#### [What the exercise asks]
From the material below, set down exactly the lines that run from the one containing "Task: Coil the" to the one containing "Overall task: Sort", minus the pictures.
BEGIN
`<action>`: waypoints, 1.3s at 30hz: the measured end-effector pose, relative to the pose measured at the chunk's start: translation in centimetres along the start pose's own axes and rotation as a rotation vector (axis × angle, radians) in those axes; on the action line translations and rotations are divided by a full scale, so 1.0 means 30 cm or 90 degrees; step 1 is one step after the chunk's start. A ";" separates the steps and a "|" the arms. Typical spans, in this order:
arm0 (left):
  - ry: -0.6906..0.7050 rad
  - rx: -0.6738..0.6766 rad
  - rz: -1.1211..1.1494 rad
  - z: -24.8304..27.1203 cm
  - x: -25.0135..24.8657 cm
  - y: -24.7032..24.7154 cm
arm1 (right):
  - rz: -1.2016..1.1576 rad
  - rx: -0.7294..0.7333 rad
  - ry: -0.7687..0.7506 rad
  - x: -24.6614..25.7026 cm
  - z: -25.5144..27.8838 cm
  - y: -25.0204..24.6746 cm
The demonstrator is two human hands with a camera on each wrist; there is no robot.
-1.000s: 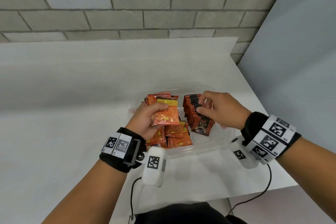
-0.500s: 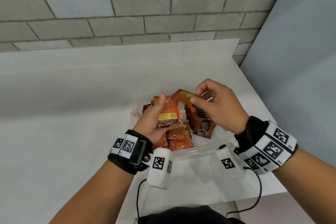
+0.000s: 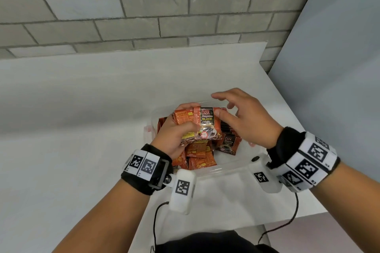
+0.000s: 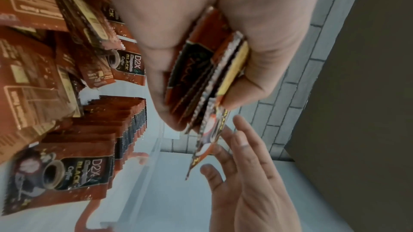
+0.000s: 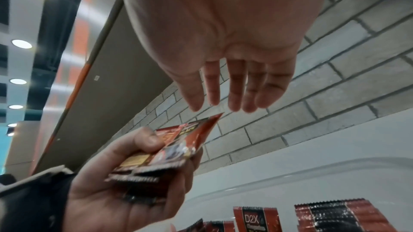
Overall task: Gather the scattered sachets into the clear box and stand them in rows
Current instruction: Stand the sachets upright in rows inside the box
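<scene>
Nearest to you, at the near edge of the clear box, loose sachets lie flat in a pile on its left side. Beside them, on the right side, a row of sachets stands upright, touching one another. Above the pile, your left hand holds a small stack of sachets, thumb and fingers curled around it, with a printed front face turned up to you. Your right hand is just beside the right end of this stack, fingers spread and almost straight, holding nothing; whether its thumb touches the stack, I cannot tell. The box rests near the counter's right edge.
</scene>
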State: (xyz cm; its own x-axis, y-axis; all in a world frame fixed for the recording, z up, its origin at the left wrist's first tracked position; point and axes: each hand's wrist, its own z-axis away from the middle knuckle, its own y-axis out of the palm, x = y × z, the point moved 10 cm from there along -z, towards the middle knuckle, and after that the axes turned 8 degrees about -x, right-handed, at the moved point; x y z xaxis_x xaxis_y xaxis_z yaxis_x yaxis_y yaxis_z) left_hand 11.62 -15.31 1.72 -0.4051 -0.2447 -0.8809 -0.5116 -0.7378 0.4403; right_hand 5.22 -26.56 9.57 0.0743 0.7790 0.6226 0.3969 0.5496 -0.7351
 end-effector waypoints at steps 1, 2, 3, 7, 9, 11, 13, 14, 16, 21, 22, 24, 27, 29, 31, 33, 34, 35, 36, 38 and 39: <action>-0.002 0.013 -0.011 0.003 0.003 0.013 | 0.001 0.023 0.017 -0.009 -0.005 0.008; -0.004 0.019 -0.023 0.005 0.008 0.022 | -0.003 0.047 0.037 -0.020 -0.007 0.016; -0.008 0.022 -0.031 0.008 0.012 0.028 | -0.008 0.071 0.052 -0.030 -0.006 0.023; -0.016 -0.022 -0.036 -0.001 0.020 -0.003 | -0.010 0.140 0.082 -0.074 0.012 0.025; -0.035 -0.061 -0.028 -0.006 0.029 -0.046 | 0.035 0.153 0.101 -0.109 0.031 0.017; -0.048 -0.087 -0.044 -0.009 0.030 -0.079 | 0.099 0.187 0.117 -0.151 0.054 0.034; -0.054 -0.088 -0.054 -0.009 0.031 -0.091 | 0.193 0.237 0.108 -0.190 0.076 0.071; -0.057 -0.086 -0.055 -0.008 0.032 -0.092 | 0.237 0.257 0.104 -0.210 0.084 0.089; -0.069 -0.085 -0.053 -0.006 0.040 -0.093 | 0.300 0.284 0.109 -0.248 0.096 0.121; -0.084 -0.086 -0.047 -0.001 0.045 -0.093 | 0.426 0.321 0.066 -0.270 0.113 0.184; -0.083 -0.088 -0.051 0.000 0.043 -0.097 | 0.447 0.321 0.046 -0.264 0.112 0.191; -0.076 -0.090 -0.070 0.001 0.038 -0.105 | 0.473 0.327 0.023 -0.258 0.111 0.199; -0.074 -0.090 -0.077 0.003 0.035 -0.108 | 0.496 0.333 -0.003 -0.245 0.111 0.201; -0.076 -0.094 -0.077 0.004 0.036 -0.110 | 0.511 0.313 -0.038 -0.229 0.106 0.202; -0.076 -0.096 -0.081 0.004 0.038 -0.110 | 0.526 0.294 -0.068 -0.212 0.102 0.203; -0.077 -0.094 -0.084 0.005 0.042 -0.107 | 0.542 0.294 -0.087 -0.206 0.104 0.207; -0.078 -0.092 -0.085 0.005 0.044 -0.105 | 0.549 0.296 -0.093 -0.206 0.106 0.209; -0.079 -0.089 -0.086 0.005 0.045 -0.102 | 0.551 0.296 -0.095 -0.206 0.107 0.209; -0.080 -0.086 -0.086 0.006 0.047 -0.100 | 0.548 0.295 -0.093 -0.210 0.108 0.207; -0.081 -0.084 -0.082 0.006 0.050 -0.098 | 0.529 0.293 -0.083 -0.218 0.108 0.205; -0.081 -0.085 -0.084 0.006 0.050 -0.097 | 0.516 0.292 -0.079 -0.220 0.109 0.204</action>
State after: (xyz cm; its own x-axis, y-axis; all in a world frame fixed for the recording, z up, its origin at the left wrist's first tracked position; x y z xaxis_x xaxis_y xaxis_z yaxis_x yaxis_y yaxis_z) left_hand 12.36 -13.41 -0.87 -0.4381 -0.0655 -0.8965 -0.4645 -0.8373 0.2882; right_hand 4.17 -27.36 0.11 0.0618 0.9883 -0.1391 -0.1350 -0.1298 -0.9823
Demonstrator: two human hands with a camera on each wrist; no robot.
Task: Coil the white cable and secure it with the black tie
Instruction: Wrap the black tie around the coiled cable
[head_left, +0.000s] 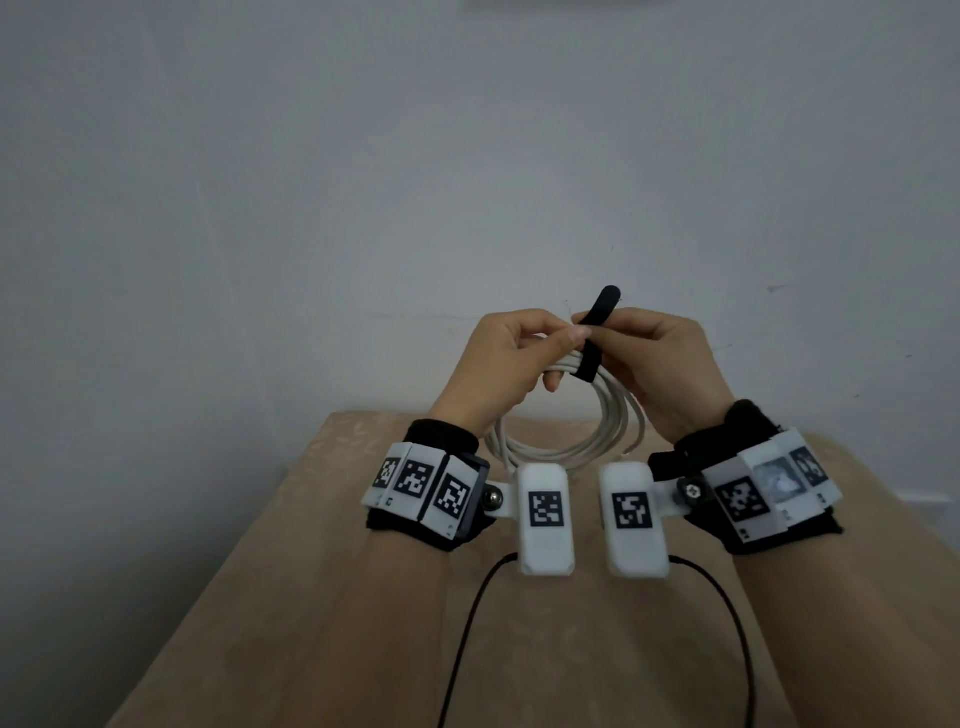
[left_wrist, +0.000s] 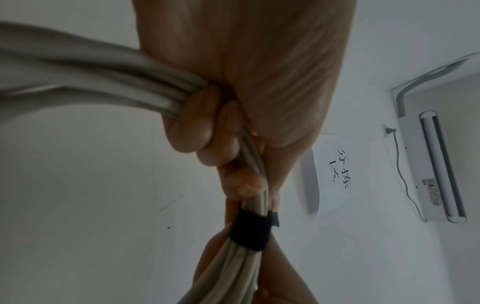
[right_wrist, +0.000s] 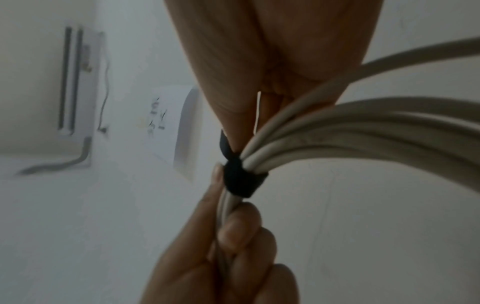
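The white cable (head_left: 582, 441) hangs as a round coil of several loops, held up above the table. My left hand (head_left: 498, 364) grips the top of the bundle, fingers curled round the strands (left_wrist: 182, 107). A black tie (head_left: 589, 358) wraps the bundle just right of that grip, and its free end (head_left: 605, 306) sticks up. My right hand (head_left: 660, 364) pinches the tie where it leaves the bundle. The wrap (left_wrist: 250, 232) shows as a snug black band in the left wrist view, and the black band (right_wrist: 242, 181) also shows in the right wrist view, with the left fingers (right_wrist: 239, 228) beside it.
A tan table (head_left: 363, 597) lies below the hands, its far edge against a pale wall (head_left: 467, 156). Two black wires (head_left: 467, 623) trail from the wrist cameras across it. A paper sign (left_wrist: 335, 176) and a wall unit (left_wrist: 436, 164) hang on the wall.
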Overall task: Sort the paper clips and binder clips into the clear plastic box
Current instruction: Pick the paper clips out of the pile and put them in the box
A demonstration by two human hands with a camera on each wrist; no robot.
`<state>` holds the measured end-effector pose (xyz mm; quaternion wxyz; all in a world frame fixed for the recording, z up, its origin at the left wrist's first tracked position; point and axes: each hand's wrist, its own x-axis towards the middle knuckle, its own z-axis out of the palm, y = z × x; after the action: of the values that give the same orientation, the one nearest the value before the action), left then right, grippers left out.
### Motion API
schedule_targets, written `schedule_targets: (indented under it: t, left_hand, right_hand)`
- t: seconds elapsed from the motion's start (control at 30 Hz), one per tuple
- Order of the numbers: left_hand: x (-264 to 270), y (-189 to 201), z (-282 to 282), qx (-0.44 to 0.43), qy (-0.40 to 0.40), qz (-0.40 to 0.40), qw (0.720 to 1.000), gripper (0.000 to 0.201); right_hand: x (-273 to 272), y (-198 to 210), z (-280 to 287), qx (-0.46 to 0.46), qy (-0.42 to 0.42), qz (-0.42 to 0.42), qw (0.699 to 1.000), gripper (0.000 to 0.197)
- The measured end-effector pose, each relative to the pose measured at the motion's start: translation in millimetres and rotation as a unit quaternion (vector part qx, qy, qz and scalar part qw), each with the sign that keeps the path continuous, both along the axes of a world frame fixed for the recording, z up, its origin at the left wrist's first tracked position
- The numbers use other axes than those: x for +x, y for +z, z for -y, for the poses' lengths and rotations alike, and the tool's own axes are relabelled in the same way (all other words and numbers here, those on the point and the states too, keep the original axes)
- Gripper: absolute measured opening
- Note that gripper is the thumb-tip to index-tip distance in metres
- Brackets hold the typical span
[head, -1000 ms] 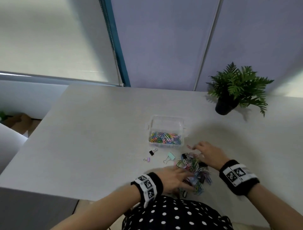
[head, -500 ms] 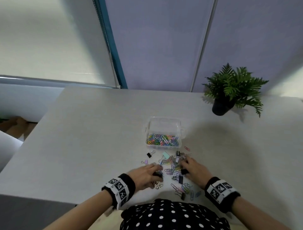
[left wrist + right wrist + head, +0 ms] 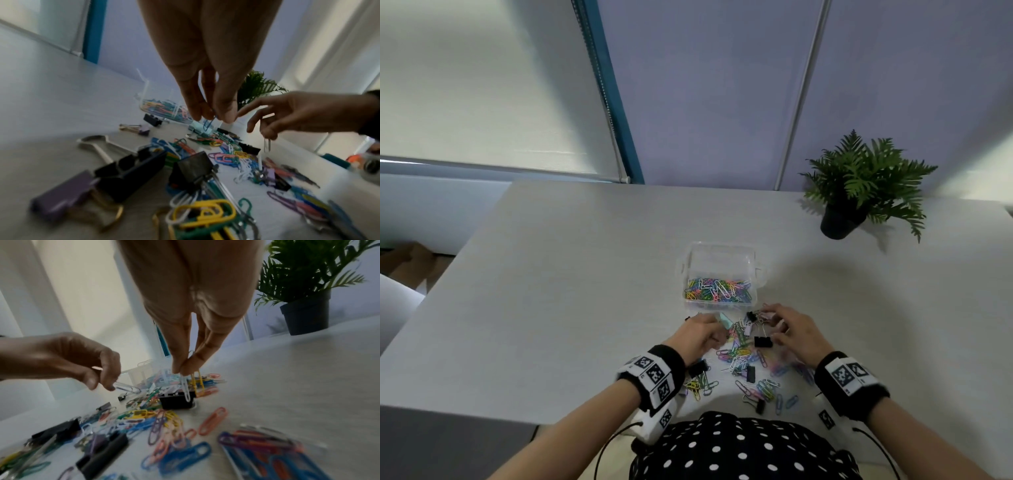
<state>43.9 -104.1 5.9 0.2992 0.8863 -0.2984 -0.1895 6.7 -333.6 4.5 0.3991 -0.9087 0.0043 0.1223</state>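
Note:
A clear plastic box stands mid-table, its near part holding coloured paper clips. Just in front of it lies a loose pile of paper clips and binder clips. My left hand hovers over the pile's far left side. In the left wrist view its fingertips pinch a blue paper clip. My right hand is over the pile's far right, and its fingertips pinch a pale paper clip that hangs down. A black binder clip lies between the hands.
A potted fern stands at the table's back right. The white table ends at a wall behind and drops off on the left. Clips lie scattered up to the near edge by my body.
Both hands have moved from the middle of the pile to its far side by the box. Each now pinches a paper clip lifted off the table.

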Motion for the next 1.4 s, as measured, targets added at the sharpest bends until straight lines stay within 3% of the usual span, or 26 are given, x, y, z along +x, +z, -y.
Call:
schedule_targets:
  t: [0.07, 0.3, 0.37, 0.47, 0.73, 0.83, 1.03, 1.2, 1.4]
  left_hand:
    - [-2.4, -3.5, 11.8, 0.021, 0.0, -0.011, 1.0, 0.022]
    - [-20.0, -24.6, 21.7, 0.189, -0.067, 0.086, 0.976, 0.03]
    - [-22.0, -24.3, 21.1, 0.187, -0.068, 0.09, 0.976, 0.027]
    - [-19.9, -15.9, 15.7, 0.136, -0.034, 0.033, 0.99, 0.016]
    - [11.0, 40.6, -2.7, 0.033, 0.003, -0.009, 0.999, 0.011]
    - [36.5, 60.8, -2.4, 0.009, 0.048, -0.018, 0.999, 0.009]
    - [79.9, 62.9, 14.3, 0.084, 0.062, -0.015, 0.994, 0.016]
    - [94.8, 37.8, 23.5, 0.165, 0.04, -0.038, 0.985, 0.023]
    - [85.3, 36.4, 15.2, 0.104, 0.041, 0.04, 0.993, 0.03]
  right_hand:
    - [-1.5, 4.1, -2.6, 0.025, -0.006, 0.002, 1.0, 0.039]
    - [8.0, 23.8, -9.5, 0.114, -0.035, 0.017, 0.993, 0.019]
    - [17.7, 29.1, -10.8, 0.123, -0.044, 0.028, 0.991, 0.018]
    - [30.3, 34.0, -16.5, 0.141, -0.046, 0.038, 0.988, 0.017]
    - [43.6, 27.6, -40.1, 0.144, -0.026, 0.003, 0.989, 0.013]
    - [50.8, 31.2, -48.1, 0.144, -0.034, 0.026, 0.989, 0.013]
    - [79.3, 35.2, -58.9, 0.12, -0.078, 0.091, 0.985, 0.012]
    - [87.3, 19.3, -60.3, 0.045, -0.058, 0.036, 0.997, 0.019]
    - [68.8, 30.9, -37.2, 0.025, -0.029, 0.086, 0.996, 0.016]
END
#### [Task answer]
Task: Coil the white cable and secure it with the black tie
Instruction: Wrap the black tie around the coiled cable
[head_left, +0.000s] 
[left_wrist, +0.000s] 
[right_wrist, +0.000s] 
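The white cable (head_left: 582, 441) hangs as a round coil of several loops, held up above the table. My left hand (head_left: 498, 364) grips the top of the bundle, fingers curled round the strands (left_wrist: 182, 107). A black tie (head_left: 589, 358) wraps the bundle just right of that grip, and its free end (head_left: 605, 306) sticks up. My right hand (head_left: 660, 364) pinches the tie where it leaves the bundle. The wrap (left_wrist: 250, 232) shows as a snug black band in the left wrist view, and the black band (right_wrist: 242, 181) also shows in the right wrist view, with the left fingers (right_wrist: 239, 228) beside it.
A tan table (head_left: 363, 597) lies below the hands, its far edge against a pale wall (head_left: 467, 156). Two black wires (head_left: 467, 623) trail from the wrist cameras across it. A paper sign (left_wrist: 335, 176) and a wall unit (left_wrist: 436, 164) hang on the wall.
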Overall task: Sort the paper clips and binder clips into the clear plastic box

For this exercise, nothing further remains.